__Work task__.
Take the data below and extract the lines from the one with "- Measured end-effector" to the one with "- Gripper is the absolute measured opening", inclusive, exactly as written.

__Data records__.

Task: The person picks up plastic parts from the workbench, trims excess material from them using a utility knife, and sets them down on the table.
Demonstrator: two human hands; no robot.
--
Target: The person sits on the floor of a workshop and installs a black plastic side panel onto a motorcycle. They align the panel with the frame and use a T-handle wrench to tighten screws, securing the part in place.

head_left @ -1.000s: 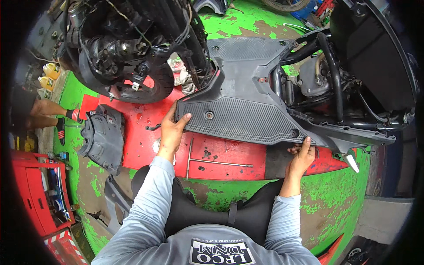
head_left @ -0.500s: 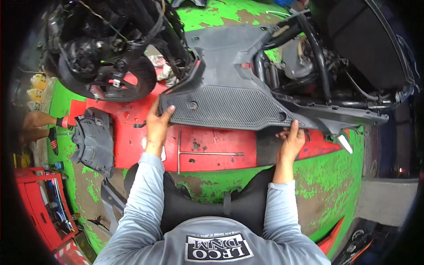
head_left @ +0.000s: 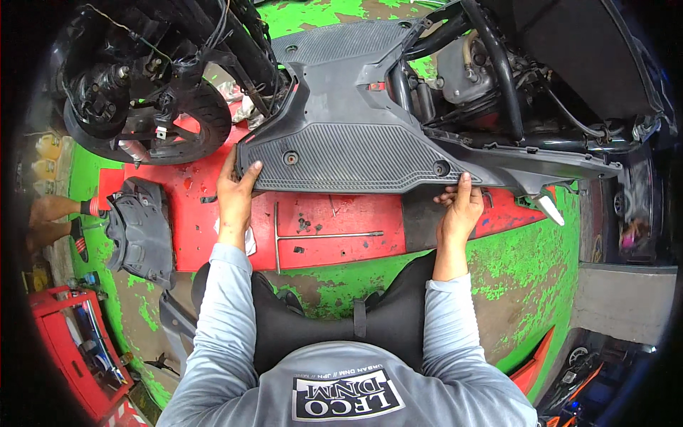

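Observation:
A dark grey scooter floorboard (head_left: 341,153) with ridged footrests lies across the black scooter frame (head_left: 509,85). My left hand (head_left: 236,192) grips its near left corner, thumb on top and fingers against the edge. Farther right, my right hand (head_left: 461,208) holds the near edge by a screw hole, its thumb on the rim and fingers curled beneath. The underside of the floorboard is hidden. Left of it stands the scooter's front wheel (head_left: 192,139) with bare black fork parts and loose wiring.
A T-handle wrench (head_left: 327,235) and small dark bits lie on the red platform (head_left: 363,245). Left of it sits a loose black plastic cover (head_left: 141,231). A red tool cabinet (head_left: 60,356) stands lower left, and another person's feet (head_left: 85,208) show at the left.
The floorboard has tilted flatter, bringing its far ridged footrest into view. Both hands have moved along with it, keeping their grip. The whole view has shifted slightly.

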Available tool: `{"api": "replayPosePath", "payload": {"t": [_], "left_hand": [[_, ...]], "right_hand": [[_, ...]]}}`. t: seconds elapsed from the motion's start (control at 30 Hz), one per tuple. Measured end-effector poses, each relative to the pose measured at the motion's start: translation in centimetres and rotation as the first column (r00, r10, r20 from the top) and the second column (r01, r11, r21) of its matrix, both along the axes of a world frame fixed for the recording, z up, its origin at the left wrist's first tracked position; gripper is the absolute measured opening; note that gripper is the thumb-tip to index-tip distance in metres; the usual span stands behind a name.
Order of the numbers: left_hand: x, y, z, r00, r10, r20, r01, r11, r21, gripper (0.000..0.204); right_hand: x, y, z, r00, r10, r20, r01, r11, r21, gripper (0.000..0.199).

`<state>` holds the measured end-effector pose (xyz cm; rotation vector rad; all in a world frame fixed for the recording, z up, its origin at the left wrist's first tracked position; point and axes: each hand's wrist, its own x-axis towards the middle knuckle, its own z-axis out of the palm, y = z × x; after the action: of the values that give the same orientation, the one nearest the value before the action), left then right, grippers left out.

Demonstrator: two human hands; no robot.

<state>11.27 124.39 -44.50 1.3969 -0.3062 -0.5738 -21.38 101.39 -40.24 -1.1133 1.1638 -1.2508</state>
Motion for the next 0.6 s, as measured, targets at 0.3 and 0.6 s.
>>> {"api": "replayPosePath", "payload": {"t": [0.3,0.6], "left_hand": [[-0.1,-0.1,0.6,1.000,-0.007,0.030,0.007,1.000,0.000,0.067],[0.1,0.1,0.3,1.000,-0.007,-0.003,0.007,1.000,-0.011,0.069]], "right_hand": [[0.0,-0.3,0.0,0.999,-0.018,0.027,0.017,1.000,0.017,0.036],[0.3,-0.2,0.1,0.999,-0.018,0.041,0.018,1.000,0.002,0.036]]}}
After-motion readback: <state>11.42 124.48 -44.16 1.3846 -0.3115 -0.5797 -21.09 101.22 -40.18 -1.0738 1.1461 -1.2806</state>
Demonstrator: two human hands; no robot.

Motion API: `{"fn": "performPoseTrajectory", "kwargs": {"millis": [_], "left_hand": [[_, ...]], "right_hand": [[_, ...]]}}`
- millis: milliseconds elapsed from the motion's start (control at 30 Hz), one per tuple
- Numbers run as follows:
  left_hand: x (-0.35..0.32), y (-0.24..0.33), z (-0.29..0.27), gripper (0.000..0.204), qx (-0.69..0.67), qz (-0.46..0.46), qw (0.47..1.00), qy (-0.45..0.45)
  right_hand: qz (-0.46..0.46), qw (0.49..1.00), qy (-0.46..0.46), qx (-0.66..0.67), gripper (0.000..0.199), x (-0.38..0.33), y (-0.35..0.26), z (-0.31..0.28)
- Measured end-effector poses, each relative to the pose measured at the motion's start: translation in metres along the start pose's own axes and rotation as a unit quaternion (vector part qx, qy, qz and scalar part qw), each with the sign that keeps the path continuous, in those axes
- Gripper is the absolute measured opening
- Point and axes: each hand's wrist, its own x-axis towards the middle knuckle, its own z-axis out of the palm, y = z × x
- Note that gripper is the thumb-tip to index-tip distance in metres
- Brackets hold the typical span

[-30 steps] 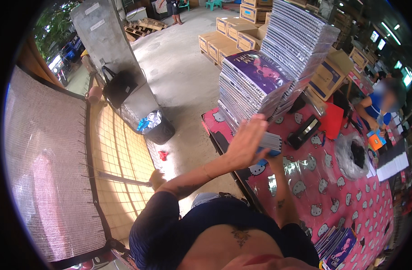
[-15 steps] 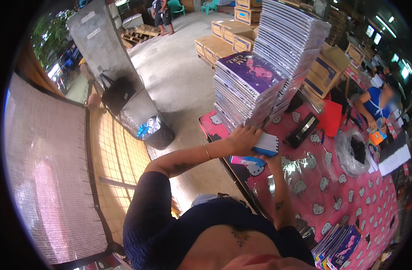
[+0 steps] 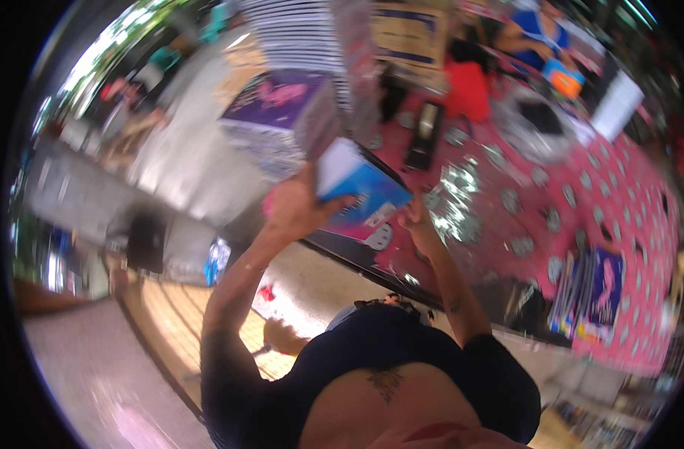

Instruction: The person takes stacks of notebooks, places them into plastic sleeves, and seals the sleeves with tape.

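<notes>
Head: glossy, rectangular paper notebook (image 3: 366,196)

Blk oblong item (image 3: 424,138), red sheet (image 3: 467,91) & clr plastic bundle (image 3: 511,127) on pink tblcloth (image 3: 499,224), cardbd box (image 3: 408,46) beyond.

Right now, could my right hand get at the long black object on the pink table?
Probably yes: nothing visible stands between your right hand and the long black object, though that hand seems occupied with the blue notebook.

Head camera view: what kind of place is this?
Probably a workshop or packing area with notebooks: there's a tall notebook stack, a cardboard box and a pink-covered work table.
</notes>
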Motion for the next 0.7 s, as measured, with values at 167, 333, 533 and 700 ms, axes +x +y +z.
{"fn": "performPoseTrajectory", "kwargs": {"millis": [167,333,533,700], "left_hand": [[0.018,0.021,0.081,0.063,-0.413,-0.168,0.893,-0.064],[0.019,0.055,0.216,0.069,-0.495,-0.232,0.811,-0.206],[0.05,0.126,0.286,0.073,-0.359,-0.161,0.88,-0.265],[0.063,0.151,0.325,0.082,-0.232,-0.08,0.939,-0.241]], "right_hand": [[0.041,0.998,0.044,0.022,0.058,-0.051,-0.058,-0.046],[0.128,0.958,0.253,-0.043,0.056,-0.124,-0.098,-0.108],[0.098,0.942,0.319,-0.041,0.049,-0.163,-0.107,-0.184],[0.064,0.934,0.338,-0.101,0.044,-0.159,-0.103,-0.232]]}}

__Answer box__.
- Measured end-effector poses, each relative to the pose measured at the motion's start: translation in metres along the start pose's own axes and rotation as a unit quaternion (vector part qx, qy, qz and scalar part qw), each with the sign that keeps the path continuous, in those axes
- Gripper is the absolute measured opening

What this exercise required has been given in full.